You don’t solve the adoption problem by mandating AI use. You solve it by giving teams a concrete, meaningful task that requires them to engage with AI seriously.
Tying It Together: Make It an OKR
So you have a method for understanding your technical estate. You have a way to build AI fluency through that work. Now how do you make it stick organizationally?
Consider setting an objective that every application in your portfolio has an accurate, up-to-date set of real-time artifacts by the end of the calendar year—not documentation written once and forgotten, but artifacts that update automatically every time there’s a commit, a push to main, or a change in code. Create living records that reflect the application as it actually runs today.
The OKR doesn’t mandate AI usage but defines an outcome.
The path to that objective has three steps:
- Deliver the mechanism to teach the mechanics. Show your teams how to use the tools to generate these artifacts. Make it concrete and hands-on.
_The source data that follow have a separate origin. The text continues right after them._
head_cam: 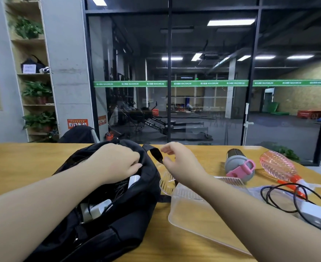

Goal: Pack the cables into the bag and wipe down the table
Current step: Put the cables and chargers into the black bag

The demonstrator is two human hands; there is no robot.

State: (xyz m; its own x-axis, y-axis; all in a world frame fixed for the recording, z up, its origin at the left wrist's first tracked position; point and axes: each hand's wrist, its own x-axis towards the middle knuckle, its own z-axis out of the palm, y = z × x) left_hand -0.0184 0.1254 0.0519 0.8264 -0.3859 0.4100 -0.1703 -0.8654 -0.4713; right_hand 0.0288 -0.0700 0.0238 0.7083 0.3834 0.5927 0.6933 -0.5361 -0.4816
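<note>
- A black fabric backpack lay on the left part of the light wooden counter, its top opening facing the person.
- Inside the opening sat white charger blocks and dark cables, already within the bag.
- The left hand rested on the far rim of the opening, its grip curled round the black fabric there.
- The right hand hovered just right of the backpack, above the counter, its grip apart: fingers loosely spread and holding nothing.
- A black strap end of the backpack stuck up between the two hands; the right fingertips were near it, but whether they touched could not be told.
- A clear ribbed plastic tray lay beside the backpack, under the right forearm.
- A loose black cable with a white power adapter lay on the counter at the right edge, well apart from the backpack and not yet packed.
- A grey bottle with a pink strap lid lay on its side beyond the tray.
- A pink ribbed spray bottle with an orange-red nozzle lay tilted near it, its nozzle pointing toward the loose cable.
- Behind the counter stood a glass wall with a green stripe and a wooden shelf with green plants.
</note>
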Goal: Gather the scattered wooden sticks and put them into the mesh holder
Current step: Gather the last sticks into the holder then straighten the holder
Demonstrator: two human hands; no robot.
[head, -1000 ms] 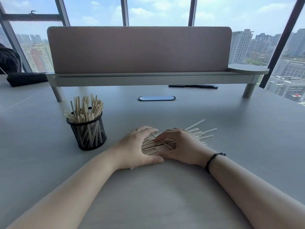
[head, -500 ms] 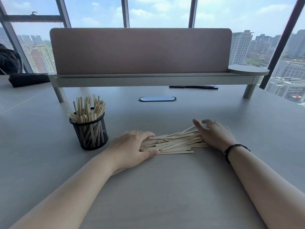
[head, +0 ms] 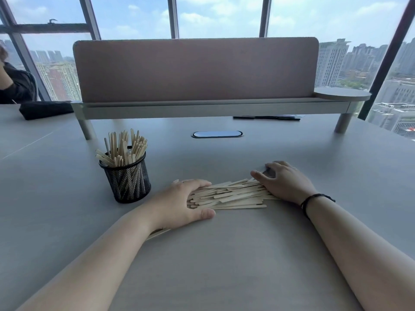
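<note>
A pile of pale wooden sticks (head: 233, 195) lies flat on the grey table, roughly lined up left to right. My left hand (head: 184, 203) cups the pile's left end, fingers over the sticks and thumb on the table in front. My right hand (head: 283, 181) presses against the right end with loosely bent fingers. One stick (head: 158, 234) pokes out from under my left wrist. A black mesh holder (head: 126, 178), standing left of the pile, holds several upright sticks.
A pink divider panel (head: 195, 70) on a raised shelf (head: 213, 107) crosses the table's back. A cable port (head: 217, 134) sits beneath it, a dark pen (head: 266, 118) to the right. At far left are a black bag (head: 45, 110) and a seated person (head: 13, 86).
My right hand moved from the middle of the pile to its right end. The sticks have been squeezed into a tighter, more aligned bundle between both hands.
</note>
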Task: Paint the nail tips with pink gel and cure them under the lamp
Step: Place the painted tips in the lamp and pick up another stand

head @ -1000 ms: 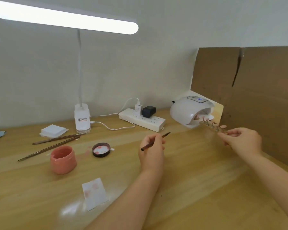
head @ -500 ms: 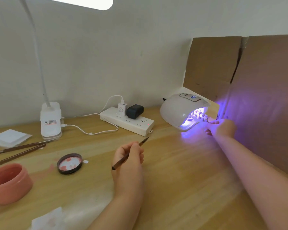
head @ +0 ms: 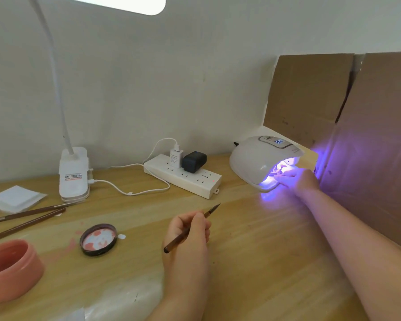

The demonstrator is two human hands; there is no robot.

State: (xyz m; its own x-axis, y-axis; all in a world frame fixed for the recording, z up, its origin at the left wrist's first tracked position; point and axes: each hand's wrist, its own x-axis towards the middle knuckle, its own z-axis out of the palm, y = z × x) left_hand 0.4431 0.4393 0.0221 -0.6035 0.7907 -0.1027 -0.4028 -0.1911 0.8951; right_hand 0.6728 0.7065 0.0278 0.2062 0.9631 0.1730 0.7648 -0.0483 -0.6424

- Encourage experimentation. Let teams explore, refine their definitions, and develop their own fluency. The variation is a feature, not a bug.
- Automate the outcome.Once the process is understood, wire it into your pipeline as a CI/CD hook, a scheduled job, or an agent trigger. Make the artifact generation automatic so it doesn’t depend on anyone remembering to do it.
When you’ve done all three steps, you’ve solved more than a documentation problem. You’ve created a consistent, automated process for generating institutional knowledge about your technical estate.
Those artifacts can:
- Feed AI agents that need accurate context about how your applications work.
- Support audit and compliance workflows.
- Accelerate onboarding.
- Surface risk before it becomes an incident.
The Outcome
The customers I talk to who are struggling with AI adoption are often looking for a use case that’s big enough to matter but safe enough to start. This is it.
You’re not changing your code or replacing your team. You’re using AI to do something your organization has always needed and never quite managed: understand itself. And in the process, you’re building the fluency, habits, and institutional knowledge that make every subsequent AI investment more likely to succeed.